--- DATA SUPPLIED Enclosed Below ---

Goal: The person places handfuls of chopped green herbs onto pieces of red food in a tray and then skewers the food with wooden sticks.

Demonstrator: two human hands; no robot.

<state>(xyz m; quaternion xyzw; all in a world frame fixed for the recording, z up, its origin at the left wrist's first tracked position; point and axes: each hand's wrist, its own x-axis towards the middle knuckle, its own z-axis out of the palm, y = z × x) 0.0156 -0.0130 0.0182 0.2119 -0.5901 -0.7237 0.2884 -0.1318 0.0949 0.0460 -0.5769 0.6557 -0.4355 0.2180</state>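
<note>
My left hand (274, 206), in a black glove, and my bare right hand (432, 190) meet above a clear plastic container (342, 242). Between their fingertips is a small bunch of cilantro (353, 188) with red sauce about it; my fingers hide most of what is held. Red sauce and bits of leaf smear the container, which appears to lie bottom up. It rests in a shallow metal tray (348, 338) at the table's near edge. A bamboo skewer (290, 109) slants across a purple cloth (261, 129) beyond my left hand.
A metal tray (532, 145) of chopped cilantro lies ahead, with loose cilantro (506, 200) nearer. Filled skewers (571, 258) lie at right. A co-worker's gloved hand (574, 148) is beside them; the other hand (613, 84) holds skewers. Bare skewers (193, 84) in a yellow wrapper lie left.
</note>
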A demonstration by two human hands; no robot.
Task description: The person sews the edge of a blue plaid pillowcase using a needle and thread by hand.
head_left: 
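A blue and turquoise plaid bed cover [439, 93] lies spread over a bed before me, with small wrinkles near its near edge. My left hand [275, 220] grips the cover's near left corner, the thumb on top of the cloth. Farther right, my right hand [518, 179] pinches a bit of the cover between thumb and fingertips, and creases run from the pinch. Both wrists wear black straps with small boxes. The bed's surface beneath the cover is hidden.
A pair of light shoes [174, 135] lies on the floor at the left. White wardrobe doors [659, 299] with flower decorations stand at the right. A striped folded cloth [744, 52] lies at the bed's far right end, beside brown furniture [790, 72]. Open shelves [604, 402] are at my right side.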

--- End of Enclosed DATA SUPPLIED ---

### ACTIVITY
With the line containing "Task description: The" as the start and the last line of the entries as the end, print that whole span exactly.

### RESULT OF THE TASK
Task description: The person sews the edge of a blue plaid pillowcase using a needle and thread by hand.
head_left: 
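A blue and turquoise plaid bed cover [439, 93] lies spread over a bed before me, with small wrinkles near its near edge. My left hand [275, 220] grips the cover's near left corner, the thumb on top of the cloth. Farther right, my right hand [518, 179] pinches a bit of the cover between thumb and fingertips, and creases run from the pinch. Both wrists wear black straps with small boxes. The bed's surface beneath the cover is hidden.
A pair of light shoes [174, 135] lies on the floor at the left. White wardrobe doors [659, 299] with flower decorations stand at the right. A striped folded cloth [744, 52] lies at the bed's far right end, beside brown furniture [790, 72]. Open shelves [604, 402] are at my right side.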

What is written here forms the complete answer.